An average programmer (who's every month doing hundereds of decisions that might potentially infringe on a patent) doesn't stand a chance to understand any patent granted. Let me give you an example, I read through the titles of the 100 latest software patents granted (illegally) by the EPO and chose the ones that might be relevant to Neocron. Tell me which of those KK definitely doesn't infringe:

Updating image frames in a display device comprising a frame buffer (http://swpat.ffii.org/pikta/txt/ep/1217/602/) - funny one. Might be someone who actually patented V-sync.

Segmenting compressed graphics data for parallel decompression and rendering (http://swpat.ffii.org/pikta/txt/ep/1185/958/) - looks like it's some kind of method of storing triangle meshes in memory so that they can be composed of triangle strips instead of separate triangles. Almost everyone does that, the question is: how broad is this patent?

Method to extend application that is to be installed with an installation program with a function and a computer program product (http://swpat.ffii.org/pikta/txt/ep/1271/310/) - something about installtion. No clue, the patent is in german.

User-name switching method on network game (http://swpat.ffii.org/pikta/txt/ep/1253/763/) - "According to a first aspect of the present invention, there is provided a user-name switching method in which a terminal connected to a server switches a user-name when receiving service provided by the server while using any one of a group of user-names stored in the server for each user and while using a character associated with the user-name. The user-name switching method includes switching a character currently in use to another character according to a user instruction and comparing a user-name associated with the switched character with the user-name currently being used to receive the service. The method also includes switching the user-name, which is held by the terminal and is currently used, to the user-name associated with the switched character when the compared user-name is different from the user-name currently in use. The method further includes transmitting information, indicating the user-name associated with the switched character, to the server when the compared user-name is different from the user-name currently in use." I'm not fucking kidding. That's from an actual patent, it's not random gibberish, this stuff will be used against you in a court, understand it or go out of business.

A method of protecting the integrity of a computer program (http://swpat.ffii.org/pikta/txt/ep/1349/033/) - Didn't Neocron check the integrity of its files to prevent people from cheating?

CHARACTER ANIMATION SYSTEM (http://swpat.ffii.org/pikta/txt/ep/1349/033/) - If you ever plan to make the characters appear to speak with their mouth/head, beware.

To repeat, this is just what at the first glance appeared to be possibly relevant of the latest 100 out of 30000 patents. If KK was a diligent business, they'd read every patent application, every granted patent and make sure that you avoid using the methods and algorithms described there or pay the royalties. Of course, noone does that. Everyone just closes their eyes and hopes to grow rich enough to absorb the blow when the lawsuit comes.

jernau
22-03-05, 13:00
Current Patent and Copyright law is hopelessly inappropriate to modern software (and in some cases hardware) design as well as many other fields that have developed in the last half century or so.

Something new is needed, not a strengthening of the existing system.
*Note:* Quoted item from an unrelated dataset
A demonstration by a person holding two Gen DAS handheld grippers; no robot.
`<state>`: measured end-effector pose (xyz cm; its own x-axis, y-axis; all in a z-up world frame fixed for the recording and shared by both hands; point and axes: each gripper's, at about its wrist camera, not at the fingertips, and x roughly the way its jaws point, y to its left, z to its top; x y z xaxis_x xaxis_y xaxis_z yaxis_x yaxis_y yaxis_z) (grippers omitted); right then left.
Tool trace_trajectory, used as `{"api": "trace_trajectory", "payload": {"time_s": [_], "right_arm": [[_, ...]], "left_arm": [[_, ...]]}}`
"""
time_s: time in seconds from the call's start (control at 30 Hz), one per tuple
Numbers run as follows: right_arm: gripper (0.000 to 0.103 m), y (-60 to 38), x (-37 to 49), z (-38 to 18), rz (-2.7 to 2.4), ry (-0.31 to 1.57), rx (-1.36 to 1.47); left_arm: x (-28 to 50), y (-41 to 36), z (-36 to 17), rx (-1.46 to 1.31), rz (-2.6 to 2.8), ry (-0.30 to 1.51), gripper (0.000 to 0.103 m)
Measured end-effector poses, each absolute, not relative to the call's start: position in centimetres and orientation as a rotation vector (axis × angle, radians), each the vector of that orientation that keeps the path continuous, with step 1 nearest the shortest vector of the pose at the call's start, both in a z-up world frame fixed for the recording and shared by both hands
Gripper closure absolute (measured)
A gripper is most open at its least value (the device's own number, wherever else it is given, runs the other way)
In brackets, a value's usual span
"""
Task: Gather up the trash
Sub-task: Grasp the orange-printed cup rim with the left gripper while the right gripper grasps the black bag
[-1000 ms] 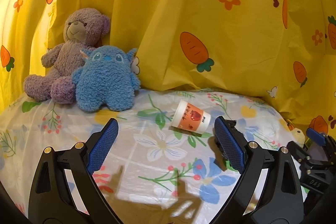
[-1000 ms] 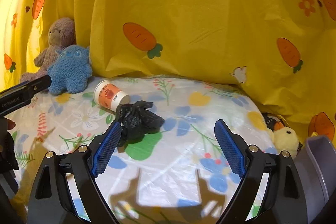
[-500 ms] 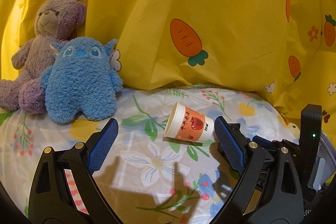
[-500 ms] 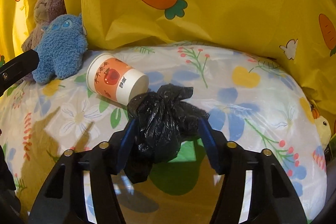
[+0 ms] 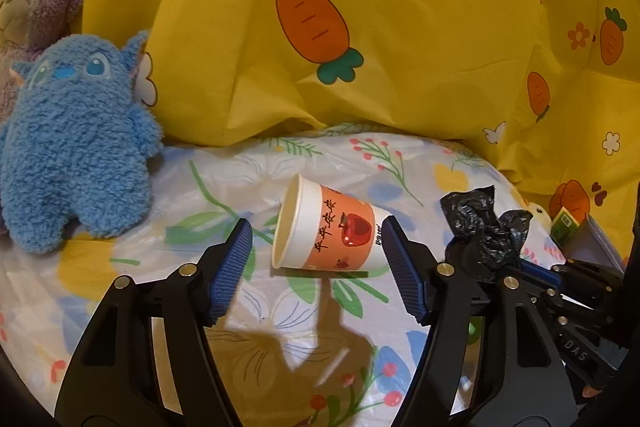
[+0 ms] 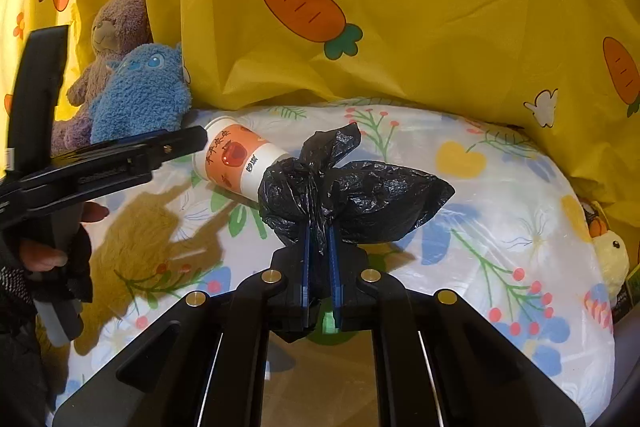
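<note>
An orange and white paper cup (image 5: pixel 332 231) lies on its side on the floral sheet (image 5: pixel 224 183), mouth to the left. My left gripper (image 5: pixel 316 251) is open, its blue pads on either side of the cup's near edge. My right gripper (image 6: pixel 319 247) is shut on a crumpled black plastic bag (image 6: pixel 352 195), held just above the sheet, right of the cup (image 6: pixel 236 157). The bag (image 5: pixel 486 231) and right gripper also show at the right of the left wrist view.
A blue plush toy (image 5: pixel 76 143) and a purple bear (image 6: pixel 114 39) sit at the back left against yellow carrot-print fabric (image 5: pixel 380 27). A small yellow chick toy (image 6: pixel 610 255) lies at the sheet's right edge. A grey bin rim (image 5: pixel 592 247) shows at the far right.
My right gripper closed on the black bag and lifted it slightly. My left gripper moved forward until its pads flank the cup.
</note>
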<state>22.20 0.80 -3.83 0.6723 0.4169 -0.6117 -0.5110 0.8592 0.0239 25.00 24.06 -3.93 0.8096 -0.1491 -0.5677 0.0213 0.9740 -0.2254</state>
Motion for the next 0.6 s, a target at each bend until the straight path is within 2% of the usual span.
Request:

The real problem, as I see it, is that there is an unwillingness to create a new legal framework alongside the old one which still works for the things it was developed for. People either want to use the old laws for new problems they don't fit or apply new general laws that better suit new developments but are worse than existing law when applied to the more traditional situations.



As Nid says though it shouldn't affect NC at all.